My eyesight is stuck on  Calypso's cartoon like figure with a heavy bass strapped around her  back. I wonder how many people around the world are mourning her loss?  If any preteens and teenagers are crying softly to themselves at night,  being sure not to wake their parents with cries of someone they didn't  even know.

Amari's handiwork is  complete with a list of names that have been lost thus far and at the  very end she has written our names, the survivor's names, with a  question mark at the end. I look to her and raise an eyebrow.

"Who knows." She  whispers and her words hang in the air and over my head. I don't want to  be some name on a list like Calypso's... I want to be a name that keeps  on going, keeps on living, even if I practically am dead to my  children.

"Funny," Amari snorts. "How one bitchy girl can make you feel this gut wrenching pain inside."

I nod my head and run my hand along the drawing of our fallen partner. "I wonder if her music was any good?"

"I don't know if I could listen to it now."
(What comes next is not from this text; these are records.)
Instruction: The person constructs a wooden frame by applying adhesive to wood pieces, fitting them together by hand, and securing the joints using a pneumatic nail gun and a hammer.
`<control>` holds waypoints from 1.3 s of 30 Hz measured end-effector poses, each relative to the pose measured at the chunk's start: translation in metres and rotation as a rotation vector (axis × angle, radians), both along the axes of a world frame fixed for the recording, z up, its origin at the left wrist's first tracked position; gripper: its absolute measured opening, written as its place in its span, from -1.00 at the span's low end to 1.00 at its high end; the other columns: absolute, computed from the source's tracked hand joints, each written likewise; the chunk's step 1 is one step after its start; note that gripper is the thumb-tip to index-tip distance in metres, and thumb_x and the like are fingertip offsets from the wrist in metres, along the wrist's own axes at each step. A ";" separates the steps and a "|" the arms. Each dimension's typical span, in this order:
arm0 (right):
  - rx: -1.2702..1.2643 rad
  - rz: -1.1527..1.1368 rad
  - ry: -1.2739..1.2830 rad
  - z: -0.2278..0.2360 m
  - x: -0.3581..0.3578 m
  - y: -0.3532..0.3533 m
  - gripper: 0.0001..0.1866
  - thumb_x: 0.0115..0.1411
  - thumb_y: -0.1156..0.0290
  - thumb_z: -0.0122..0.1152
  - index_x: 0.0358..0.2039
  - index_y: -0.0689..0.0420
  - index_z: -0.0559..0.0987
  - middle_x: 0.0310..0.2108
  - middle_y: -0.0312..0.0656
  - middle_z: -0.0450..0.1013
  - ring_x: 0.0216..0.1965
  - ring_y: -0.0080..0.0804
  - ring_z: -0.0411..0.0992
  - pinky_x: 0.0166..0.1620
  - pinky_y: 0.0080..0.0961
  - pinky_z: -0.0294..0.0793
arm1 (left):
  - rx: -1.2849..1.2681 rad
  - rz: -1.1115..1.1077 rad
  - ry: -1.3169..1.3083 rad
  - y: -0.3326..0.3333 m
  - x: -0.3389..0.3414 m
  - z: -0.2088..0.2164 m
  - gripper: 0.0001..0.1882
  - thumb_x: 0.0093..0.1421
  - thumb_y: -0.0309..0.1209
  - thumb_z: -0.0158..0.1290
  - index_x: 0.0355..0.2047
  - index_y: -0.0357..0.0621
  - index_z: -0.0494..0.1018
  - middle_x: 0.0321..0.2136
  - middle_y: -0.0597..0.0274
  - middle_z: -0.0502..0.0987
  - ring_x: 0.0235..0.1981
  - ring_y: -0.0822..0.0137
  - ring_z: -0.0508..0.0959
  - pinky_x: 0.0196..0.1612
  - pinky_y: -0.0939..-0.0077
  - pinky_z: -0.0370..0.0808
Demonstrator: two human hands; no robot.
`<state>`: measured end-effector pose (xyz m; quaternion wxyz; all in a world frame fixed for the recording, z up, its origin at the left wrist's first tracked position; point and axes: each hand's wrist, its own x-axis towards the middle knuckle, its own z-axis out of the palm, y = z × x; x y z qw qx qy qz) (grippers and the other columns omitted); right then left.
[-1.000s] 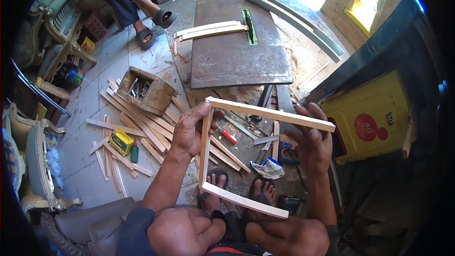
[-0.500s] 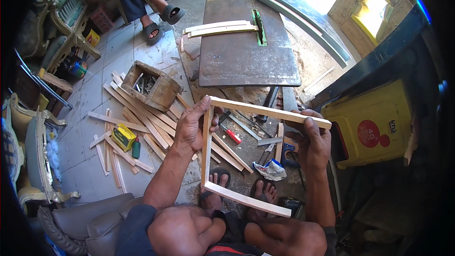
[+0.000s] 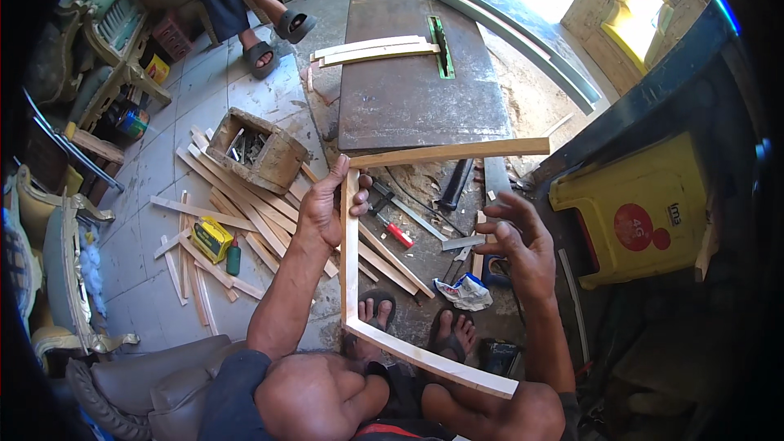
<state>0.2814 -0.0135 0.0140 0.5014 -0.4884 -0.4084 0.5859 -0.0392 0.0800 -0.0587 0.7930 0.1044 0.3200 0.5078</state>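
Observation:
A three-sided frame of pale wooden strips (image 3: 352, 269) is held up in front of me, its fourth side absent on the right. My left hand (image 3: 322, 206) grips it near the upper left corner, thumb on the near face and fingers wrapped behind the upright strip. The upper strip reaches right, and the lower one runs over my feet and knee. Apart from the frame, my right hand (image 3: 527, 249) hovers at its right with fingers loosely spread and nothing in them. Beneath lie a red-handled tool (image 3: 400, 234), a metal try square (image 3: 462, 242) and a crumpled white-and-blue packet (image 3: 468, 291).
Ahead stands a dark saw table (image 3: 388, 110) with a green slot and strips on it. Loose wooden strips (image 3: 253, 212), a wooden box of hardware (image 3: 257, 151), a yellow pack (image 3: 211, 238) and a green bottle (image 3: 233, 260) lie left. A yellow stool (image 3: 678, 204) is right. Another person's feet (image 3: 261, 55) show behind.
My right hand has let go of the upper strip and drawn down from it. The frame has turned, its upper right end now higher and its lower strip dipping lower to the right.

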 end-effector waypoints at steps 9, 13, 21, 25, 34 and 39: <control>0.325 -0.025 -0.220 0.066 -0.007 0.059 -0.40 0.30 0.39 0.45 0.30 0.27 0.47 0.10 -0.03 0.56 0.10 -0.35 0.53 0.11 -0.44 0.58 | 0.129 -0.612 0.237 0.082 0.047 0.012 -0.27 0.44 0.10 0.01 0.11 -0.51 0.43 -0.05 -0.21 0.65 -0.22 0.14 0.75 -0.26 0.40 0.76; 0.429 -0.310 -0.506 0.072 0.007 0.096 -0.69 0.32 0.30 0.41 -0.04 0.25 0.71 -0.27 -0.09 0.69 -0.22 -0.42 0.64 -0.08 -0.48 0.62 | 0.350 -0.718 0.952 0.160 0.074 0.066 -0.05 0.37 0.32 -0.05 0.19 -0.53 0.41 0.11 -0.25 0.57 -0.12 0.11 0.71 0.00 0.22 0.70; 0.432 -0.566 -1.093 0.064 0.045 0.163 -0.56 0.31 0.03 0.26 -0.23 0.21 0.76 -0.47 0.09 0.65 -0.34 -0.05 0.70 -0.16 -0.21 0.64 | 0.811 -0.698 1.541 0.223 0.036 0.248 -0.33 0.44 0.13 0.06 0.23 -0.24 0.49 0.09 0.02 0.62 -0.08 0.27 0.65 -0.03 0.38 0.62; 0.422 -0.573 -1.019 0.058 0.043 0.175 -0.53 0.34 0.01 0.21 -0.18 0.22 0.72 -0.45 0.08 0.64 -0.34 0.04 0.67 -0.17 -0.10 0.61 | 0.976 -0.099 1.102 0.180 0.012 0.247 -0.37 0.55 0.01 -0.10 0.32 -0.30 0.40 0.13 0.08 0.60 0.05 0.31 0.59 0.20 0.36 0.47; 0.384 -0.361 -1.154 0.024 0.022 0.177 -0.66 0.36 0.13 0.21 -0.21 0.20 0.64 -0.32 0.18 0.62 -0.24 0.23 0.61 -0.09 0.07 0.55 | 0.886 0.108 1.034 0.098 0.014 0.013 -0.42 0.59 -0.15 -0.16 0.51 -0.07 0.16 0.34 0.10 0.43 0.33 0.24 0.44 0.35 0.34 0.41; 0.343 -0.323 -1.200 0.020 0.032 0.181 -0.64 0.38 0.11 0.17 -0.18 0.19 0.65 -0.34 0.16 0.63 -0.21 0.22 0.62 -0.05 0.07 0.54 | 0.842 0.153 1.044 0.114 0.020 -0.006 -0.50 0.54 -0.19 -0.01 0.43 0.05 0.34 0.10 0.25 0.67 0.13 0.40 0.58 0.24 0.45 0.45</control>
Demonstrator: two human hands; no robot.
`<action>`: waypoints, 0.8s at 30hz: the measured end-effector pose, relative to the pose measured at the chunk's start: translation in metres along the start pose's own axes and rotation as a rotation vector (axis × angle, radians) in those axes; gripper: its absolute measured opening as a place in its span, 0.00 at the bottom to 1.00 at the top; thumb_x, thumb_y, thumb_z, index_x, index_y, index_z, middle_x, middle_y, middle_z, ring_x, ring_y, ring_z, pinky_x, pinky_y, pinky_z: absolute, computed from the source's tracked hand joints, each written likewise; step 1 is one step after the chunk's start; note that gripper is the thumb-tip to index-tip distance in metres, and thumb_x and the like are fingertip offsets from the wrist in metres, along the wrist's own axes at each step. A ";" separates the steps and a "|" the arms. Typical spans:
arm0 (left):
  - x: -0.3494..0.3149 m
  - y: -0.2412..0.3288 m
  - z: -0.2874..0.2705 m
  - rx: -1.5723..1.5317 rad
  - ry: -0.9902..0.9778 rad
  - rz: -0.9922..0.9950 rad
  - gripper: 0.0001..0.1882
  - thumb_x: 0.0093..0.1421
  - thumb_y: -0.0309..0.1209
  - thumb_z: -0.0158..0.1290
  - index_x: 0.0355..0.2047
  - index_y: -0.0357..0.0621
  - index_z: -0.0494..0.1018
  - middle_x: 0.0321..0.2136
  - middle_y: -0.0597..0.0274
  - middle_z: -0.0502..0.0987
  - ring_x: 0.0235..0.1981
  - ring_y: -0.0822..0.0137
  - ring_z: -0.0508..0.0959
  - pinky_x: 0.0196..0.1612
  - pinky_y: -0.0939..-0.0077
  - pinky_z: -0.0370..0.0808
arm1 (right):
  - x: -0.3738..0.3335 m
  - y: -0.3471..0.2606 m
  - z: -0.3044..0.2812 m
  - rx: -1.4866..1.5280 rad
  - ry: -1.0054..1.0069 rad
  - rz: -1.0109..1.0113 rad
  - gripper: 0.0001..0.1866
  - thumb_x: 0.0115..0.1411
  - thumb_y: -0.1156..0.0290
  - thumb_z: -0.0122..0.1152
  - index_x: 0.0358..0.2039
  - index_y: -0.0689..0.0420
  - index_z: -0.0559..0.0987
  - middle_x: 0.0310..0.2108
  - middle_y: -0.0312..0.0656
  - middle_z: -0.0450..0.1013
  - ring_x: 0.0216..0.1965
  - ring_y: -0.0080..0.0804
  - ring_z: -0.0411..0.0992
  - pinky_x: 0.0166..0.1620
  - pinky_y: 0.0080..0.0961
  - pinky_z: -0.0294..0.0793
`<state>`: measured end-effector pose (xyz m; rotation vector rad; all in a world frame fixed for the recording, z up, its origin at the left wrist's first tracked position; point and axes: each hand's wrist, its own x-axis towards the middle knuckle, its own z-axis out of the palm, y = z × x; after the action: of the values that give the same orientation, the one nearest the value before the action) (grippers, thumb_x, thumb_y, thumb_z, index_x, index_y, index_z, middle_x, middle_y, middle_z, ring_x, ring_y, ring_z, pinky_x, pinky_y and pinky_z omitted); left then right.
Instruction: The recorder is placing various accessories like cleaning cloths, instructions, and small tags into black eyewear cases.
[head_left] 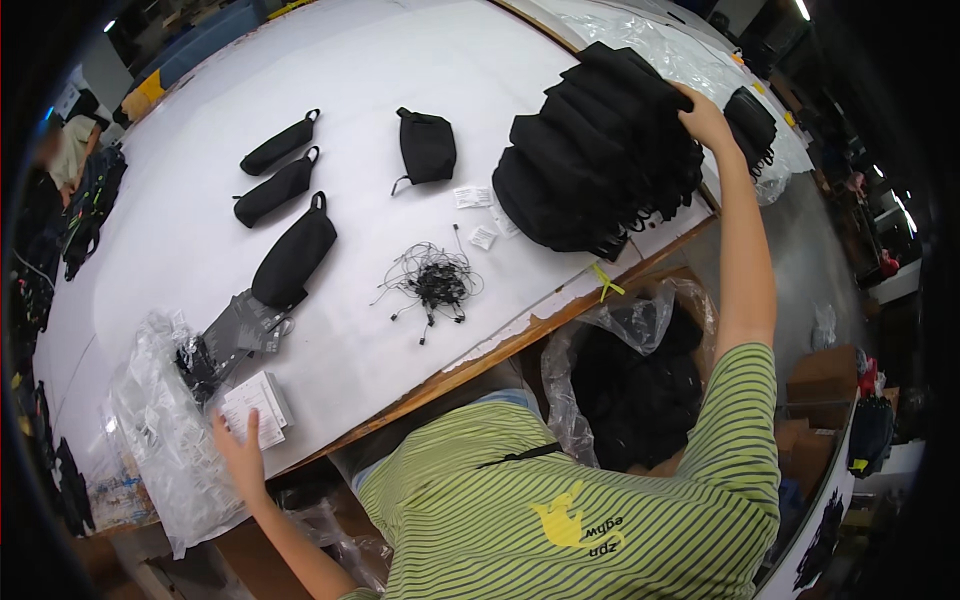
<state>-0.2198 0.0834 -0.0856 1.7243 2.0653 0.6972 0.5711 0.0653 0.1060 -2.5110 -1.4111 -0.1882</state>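
Your right hand point(705, 120) reaches far across the white table point(350, 60), fingers resting on top of a tall heap of black pouches point(595, 150). The heap leans in overlapping layers near the table's right edge, soft and dark, with thin cords hanging at its lower side. Your left hand point(238, 450) lies flat, fingers spread, on a small stack of white tags point(258, 405) at the table's near left edge. The stack lies just beside crumpled clear plastic point(160, 430).
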 end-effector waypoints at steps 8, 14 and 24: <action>-0.001 -0.008 0.013 0.086 0.069 0.122 0.34 0.57 0.42 0.55 0.57 0.32 0.61 0.51 0.41 0.68 0.54 0.45 0.65 0.58 0.59 0.59 | -0.029 -0.008 -0.019 -0.212 0.511 -0.221 0.31 0.53 0.64 0.57 0.59 0.40 0.65 0.48 0.46 0.70 0.49 0.45 0.68 0.54 0.36 0.67; -0.017 0.014 0.012 0.270 0.260 0.194 0.28 0.56 0.37 0.57 0.53 0.33 0.65 0.48 0.45 0.71 0.51 0.46 0.67 0.55 0.58 0.62 | -0.122 -0.189 0.046 0.456 0.355 -0.610 0.07 0.53 0.76 0.57 0.32 0.54 0.80 0.28 0.37 0.73 0.33 0.33 0.70 0.38 0.27 0.69; 0.001 0.032 -0.019 -0.320 0.091 -0.038 0.12 0.58 0.31 0.54 0.36 0.34 0.68 0.28 0.62 0.72 0.32 0.69 0.69 0.39 0.78 0.66 | -0.198 -0.333 0.211 0.440 -0.207 -0.757 0.05 0.50 0.70 0.63 0.29 0.51 0.77 0.25 0.37 0.68 0.35 0.34 0.69 0.35 0.31 0.71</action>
<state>-0.2052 0.0862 -0.0521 1.4954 1.9124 1.0475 0.1819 0.1282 -0.0903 -1.5966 -2.1476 0.2327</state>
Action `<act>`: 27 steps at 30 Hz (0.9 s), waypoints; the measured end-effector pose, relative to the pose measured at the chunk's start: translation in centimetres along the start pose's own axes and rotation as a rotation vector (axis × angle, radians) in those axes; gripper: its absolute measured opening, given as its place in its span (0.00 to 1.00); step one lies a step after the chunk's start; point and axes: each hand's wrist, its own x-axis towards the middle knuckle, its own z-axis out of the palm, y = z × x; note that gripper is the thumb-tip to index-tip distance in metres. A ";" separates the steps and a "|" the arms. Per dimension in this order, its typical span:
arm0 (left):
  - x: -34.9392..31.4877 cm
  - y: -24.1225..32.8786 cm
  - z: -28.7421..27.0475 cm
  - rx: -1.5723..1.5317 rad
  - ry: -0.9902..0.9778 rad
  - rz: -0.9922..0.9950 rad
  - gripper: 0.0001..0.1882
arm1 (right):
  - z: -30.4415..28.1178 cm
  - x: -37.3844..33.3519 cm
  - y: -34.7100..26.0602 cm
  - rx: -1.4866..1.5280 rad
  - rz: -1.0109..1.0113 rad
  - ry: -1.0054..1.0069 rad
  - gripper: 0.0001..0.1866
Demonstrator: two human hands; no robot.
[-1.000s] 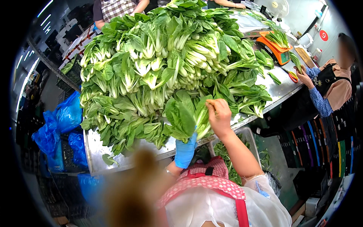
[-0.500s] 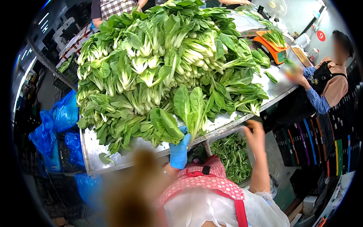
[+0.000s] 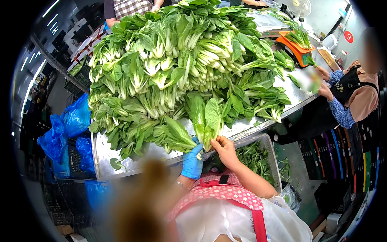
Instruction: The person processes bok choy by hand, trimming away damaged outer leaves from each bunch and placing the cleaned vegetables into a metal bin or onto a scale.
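Note:
My left hand (image 3: 192, 164), in a blue glove, is closed around the pale stem end of leafy greens at the table's near edge. A head of leafy greens (image 3: 204, 121) stands with its leaves pointing away from me. Another leafy bunch (image 3: 175, 135) fans out to the left from the same hand. The bare fingers of my right hand (image 3: 226, 152) pinch the base of the upright head, beside my left hand. Beyond both hands rises a large pile of leafy greens (image 3: 161, 76), white stems mostly toward me.
The metal table (image 3: 105, 168) carries the pile. A crate (image 3: 271, 155) of loose leaves (image 3: 252, 158) stands below its edge at right. Blue plastic bags (image 3: 76, 117) are at left. An orange-topped scale (image 3: 293, 50) stands far right. Co-workers stand at right (image 3: 350, 92) and behind the pile (image 3: 131, 8).
My right hand has come in from above the crate and taken hold of the base of the upright greens. My left hand keeps its hold. The co-worker's hands at right have shifted slightly.

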 end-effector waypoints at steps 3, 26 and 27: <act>0.0 0.2 0.3 0.073 -0.055 0.006 0.18 | 0.0 0.0 -0.7 0.001 -0.013 0.011 0.12; 1.3 3.3 -0.5 -0.043 -0.118 0.014 0.09 | -0.5 3.7 -2.3 -1.279 -0.387 0.054 0.14; 1.3 3.4 -0.4 -0.060 -0.126 0.014 0.09 | -0.4 3.7 -2.6 -1.235 -0.398 0.095 0.13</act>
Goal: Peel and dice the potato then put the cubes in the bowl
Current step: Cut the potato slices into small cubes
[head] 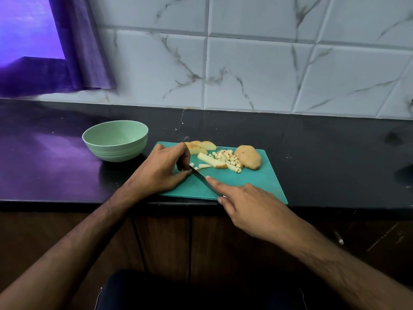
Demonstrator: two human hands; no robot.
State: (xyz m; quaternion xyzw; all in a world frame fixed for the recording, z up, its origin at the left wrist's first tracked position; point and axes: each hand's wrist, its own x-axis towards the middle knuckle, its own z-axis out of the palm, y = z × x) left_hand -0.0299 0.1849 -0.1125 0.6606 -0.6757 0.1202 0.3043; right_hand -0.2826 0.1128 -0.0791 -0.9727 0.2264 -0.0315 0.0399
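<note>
Potato pieces lie across a teal cutting board (263,182): a large unpeeled half (249,160) at the far right, a heap of small pale cubes (230,161) just beside it, a long cut strip (211,162) toward the middle, and several slices (202,147) at the far edge. A few loose cubes sit near the knife tip. The right hand (250,206) grips a dark-bladed knife (202,176), its index finger stretched along the spine, blade angled toward the left hand. The left hand (162,170) rests on the board with fingers curled down by the knife tip; whether they pinch a piece cannot be told. A pale green bowl (115,140) stands on the counter just left of the board, with nothing visible inside. The black countertop (324,153) is glossy and runs to a wall of white marble-veined tiles (257,70). Purple curtain (82,45) hangs at the upper left, and brown wooden cabinet doors (207,242) show below the counter edge.
</note>
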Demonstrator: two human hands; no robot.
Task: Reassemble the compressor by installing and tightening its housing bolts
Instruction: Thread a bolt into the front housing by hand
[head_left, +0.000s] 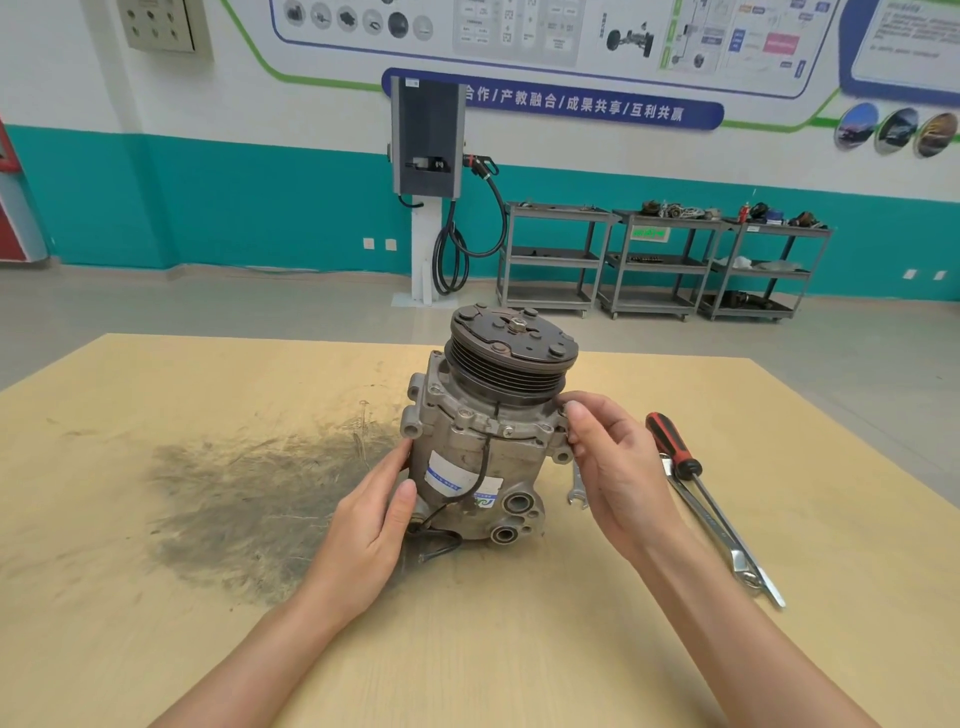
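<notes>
both halves look mated on the compressor (488, 447); it's steadied by the left hand (376, 512), fingers flat; something's being pinched at the flange by the right hand (613, 467), bolt unconfirmed; wrench (727, 540) untouched, tightening likely left.

The dull grey cast-metal compressor (483, 457) carries a white label with blue print (451, 480) and a dark ribbed pulley (506, 366). The pale yellow wooden worktop (156, 426) shows a smeared grey-black stain (244, 499). The screwdriver's handle (672, 441) is red and black; the wrenches (722, 535) are shiny silver.
</notes>
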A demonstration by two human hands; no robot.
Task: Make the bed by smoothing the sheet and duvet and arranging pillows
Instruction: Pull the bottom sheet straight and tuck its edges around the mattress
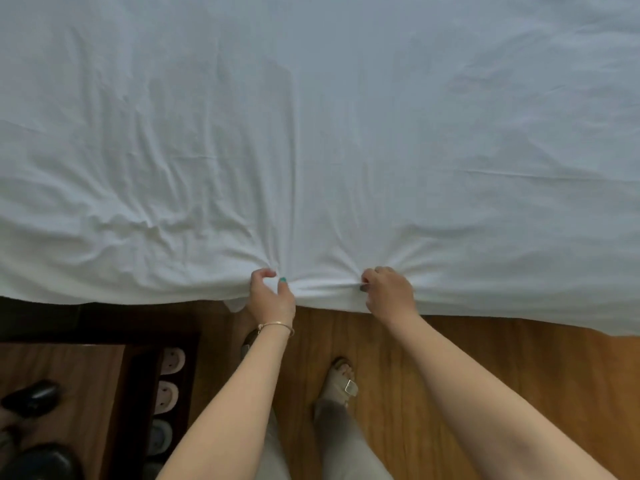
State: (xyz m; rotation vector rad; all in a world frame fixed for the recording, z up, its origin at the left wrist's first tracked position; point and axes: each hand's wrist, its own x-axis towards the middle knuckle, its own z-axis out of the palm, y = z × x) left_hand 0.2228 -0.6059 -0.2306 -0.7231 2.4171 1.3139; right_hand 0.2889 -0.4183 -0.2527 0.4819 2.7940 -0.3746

"I don't think I could either. I guess we'll never know."

I slide my back down  against the opposite wall, my eyes still fixated on Amari's drawings.  For a minute the sketches come to life and dance before my eyes; Calypso  takes Kerry Owen's hand and Dylan Cole even joins in on the fun.

Why did they have to go?

I close my eyes and try  to put myself back in a time and place before rehab and before Seth's  deployment. A time where drugs were just an experimental habit and my  children still looked up to me as their hero.

But I'm still at my  Great Aunt's funeral,  looking into her casket and seeing her frail,  boney body with her cheeks sunken into her jaw. Except this time, I'm  not just seeing her body, but other caskets begin to appear, each  opening ever so slightly.

Solace is wearing all  black with a black wooden casket to match. It looks eerie but yet, I  don't feel frightened by so many disturbing images... I feel sorry...  And suddenly I want to cry.

"No." I whisper to  myself. I don't want this, not anymore. These other realities are  starting to fade, no longer good enough for me or my health; I'm ready  to accepted my reality.

In Calypso's casket, her  eyes are open, bloodshot red from the poison she was killed with. I  reach in and close them, making her look as if she was sleeping.

"Rock on." I whisper  before snapping back to reality, and it's then I realize that I'm crying  on Amari's shoulder, whispering that I want to go home.

"You'll be home soon."  Amari says to me as she pats me comfortingly on the back. I look back to  the wall and watch as the deceased dance in a circle, laughing and  smile, and the living huddle in a corner below, scared of the days to  come.